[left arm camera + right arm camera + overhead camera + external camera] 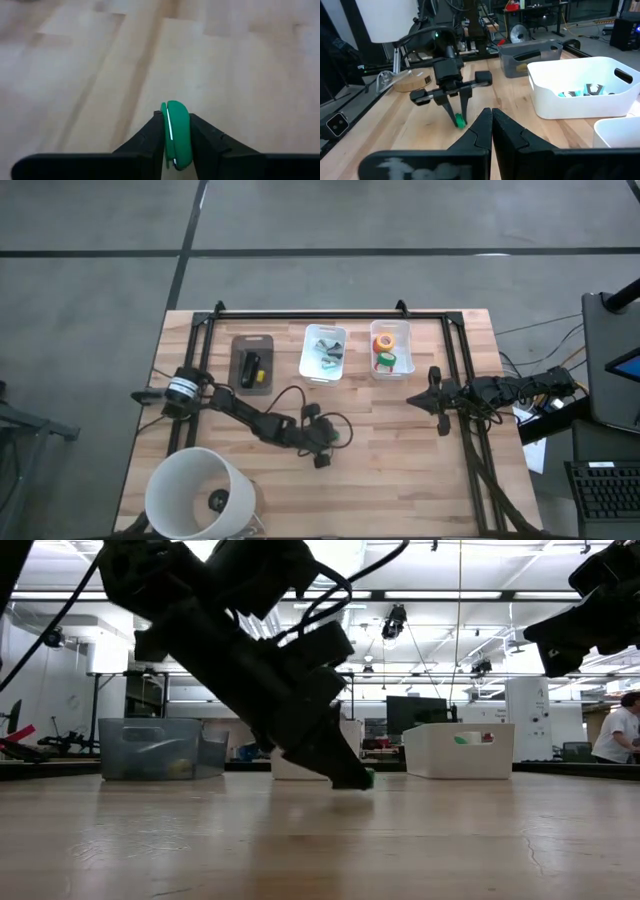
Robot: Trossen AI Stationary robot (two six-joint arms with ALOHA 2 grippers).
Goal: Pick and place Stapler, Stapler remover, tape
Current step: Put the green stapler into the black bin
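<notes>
My left gripper [320, 448] stands near the table's middle, pointing down, shut on a small green piece [176, 132]. The piece also shows in the right wrist view [459, 120] and in the low view [368, 778]; in the high view the gripper hides it. The black stapler [250, 366] lies in a dark grey bin [252, 343]. The tape rolls [384, 350], red, orange-yellow and green, lie in a white bin [403, 330]. My right gripper [491, 114] is shut and empty, held above the table's right side [437, 396]. My left gripper pinches the green piece's two flat sides [170, 125] between its two fingers [152, 135]. The fingers come from above, pointing down with a slight slant. The piece stands on edge at the fingertips, right at the table top [366, 784]; I cannot tell whether it touches the wood.
A middle white bin [324, 330] holds several small dark and teal pieces. A large white round shade [195, 490] stands at the near left corner. A black frame [330, 313] runs along the table's far edge and sides. Bare wood lies between the two grippers.
</notes>
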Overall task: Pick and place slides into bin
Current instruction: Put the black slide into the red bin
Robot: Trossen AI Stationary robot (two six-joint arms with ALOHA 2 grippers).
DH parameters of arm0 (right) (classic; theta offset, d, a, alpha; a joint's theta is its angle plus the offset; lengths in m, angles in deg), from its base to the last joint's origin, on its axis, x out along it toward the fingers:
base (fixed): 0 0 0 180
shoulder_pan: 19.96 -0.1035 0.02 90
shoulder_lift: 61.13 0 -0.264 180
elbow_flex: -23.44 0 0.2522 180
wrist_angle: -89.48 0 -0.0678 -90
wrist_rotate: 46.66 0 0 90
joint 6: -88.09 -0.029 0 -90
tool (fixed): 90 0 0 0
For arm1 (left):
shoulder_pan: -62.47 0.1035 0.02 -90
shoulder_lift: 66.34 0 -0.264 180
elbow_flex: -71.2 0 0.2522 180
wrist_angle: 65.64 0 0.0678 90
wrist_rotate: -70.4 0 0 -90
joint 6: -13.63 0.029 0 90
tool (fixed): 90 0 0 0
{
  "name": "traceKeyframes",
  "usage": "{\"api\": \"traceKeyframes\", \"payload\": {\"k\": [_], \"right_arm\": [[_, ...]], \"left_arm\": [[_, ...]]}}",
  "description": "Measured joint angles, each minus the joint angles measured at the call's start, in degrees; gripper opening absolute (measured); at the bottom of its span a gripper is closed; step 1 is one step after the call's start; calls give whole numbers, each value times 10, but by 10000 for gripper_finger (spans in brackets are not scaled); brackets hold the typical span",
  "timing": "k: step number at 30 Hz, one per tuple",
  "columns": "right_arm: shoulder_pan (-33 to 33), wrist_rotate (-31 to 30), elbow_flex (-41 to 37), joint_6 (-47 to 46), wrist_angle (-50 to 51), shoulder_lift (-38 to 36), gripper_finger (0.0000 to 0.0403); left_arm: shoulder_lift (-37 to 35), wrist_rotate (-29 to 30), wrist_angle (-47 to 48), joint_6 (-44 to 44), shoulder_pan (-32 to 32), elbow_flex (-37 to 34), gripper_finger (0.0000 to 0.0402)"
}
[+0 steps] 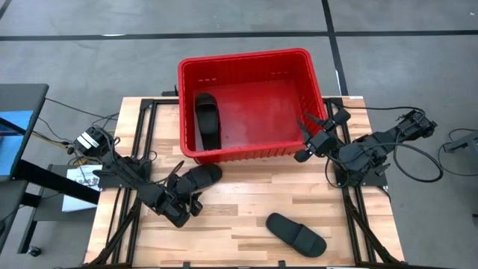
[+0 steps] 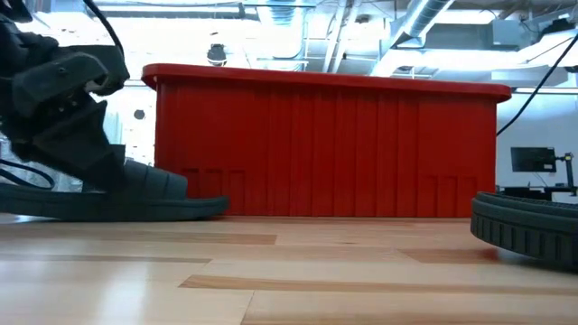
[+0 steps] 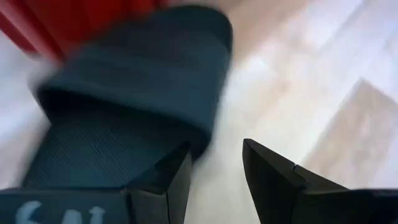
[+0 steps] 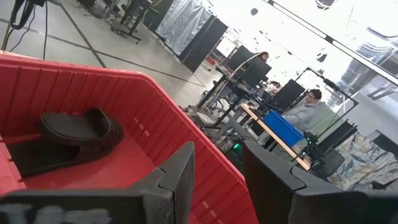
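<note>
One black slide (image 1: 205, 119) lies inside the red bin (image 1: 250, 60), by its left wall, and shows again in the right wrist view (image 4: 74, 134). A second slide (image 1: 200, 178) lies flat on the table just in front of the bin. My left gripper (image 1: 188, 196) stands open at its near end, slanting down. In the left wrist view this gripper (image 3: 217, 168) has one finger over the edge of that slide (image 3: 124, 106) and the other over bare wood. A third slide (image 1: 296, 233) lies near the front edge. My right gripper (image 1: 314, 131) hangs open over the bin's right near corner. My left gripper has one finger (image 3: 171, 177) right at the side edge of the slide's sole (image 3: 93, 155), behind the strap. I cannot tell whether it touches. The slide lies flat on the table.
The bin's near wall (image 2: 325, 144) rises close behind the slide at my left gripper. Bare wood lies between the two slides on the table. Beyond the table, people sit at desks in the room (image 4: 305, 106).
</note>
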Motion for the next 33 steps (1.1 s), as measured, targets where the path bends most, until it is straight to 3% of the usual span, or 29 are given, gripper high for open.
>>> {"api": "traceKeyframes", "payload": {"k": [4, 9, 17, 28, 31, 33], "right_arm": [[0, 0, 0, 0, 0, 0, 125], [0, 0, 0, 0, 0, 0, 125], [0, 2, 0, -4, 0, 0, 125], [0, 2, 0, -5, 0, 0, 125], [0, 2, 0, -5, 0, 0, 125], [0, 2, 0, -5, 0, 0, 125]], "left_arm": [[0, 34, 20, 3, -4, -1, 137], [9, 32, 38, 8, -4, -1, 137], [58, 42, 3, 9, -6, -1, 137], [63, 74, -16, 26, -8, 1, 135], [63, 78, -16, 26, -7, 1, 113], [63, 73, -16, 24, -5, 1, 76]]}}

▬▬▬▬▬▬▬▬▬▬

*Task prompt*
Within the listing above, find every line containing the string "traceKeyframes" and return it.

*Result of this task*
  "name": "traceKeyframes",
  "usage": "{\"api\": \"traceKeyframes\", \"payload\": {\"k\": [_], \"right_arm\": [[_, ...]], \"left_arm\": [[_, ...]]}}",
>>> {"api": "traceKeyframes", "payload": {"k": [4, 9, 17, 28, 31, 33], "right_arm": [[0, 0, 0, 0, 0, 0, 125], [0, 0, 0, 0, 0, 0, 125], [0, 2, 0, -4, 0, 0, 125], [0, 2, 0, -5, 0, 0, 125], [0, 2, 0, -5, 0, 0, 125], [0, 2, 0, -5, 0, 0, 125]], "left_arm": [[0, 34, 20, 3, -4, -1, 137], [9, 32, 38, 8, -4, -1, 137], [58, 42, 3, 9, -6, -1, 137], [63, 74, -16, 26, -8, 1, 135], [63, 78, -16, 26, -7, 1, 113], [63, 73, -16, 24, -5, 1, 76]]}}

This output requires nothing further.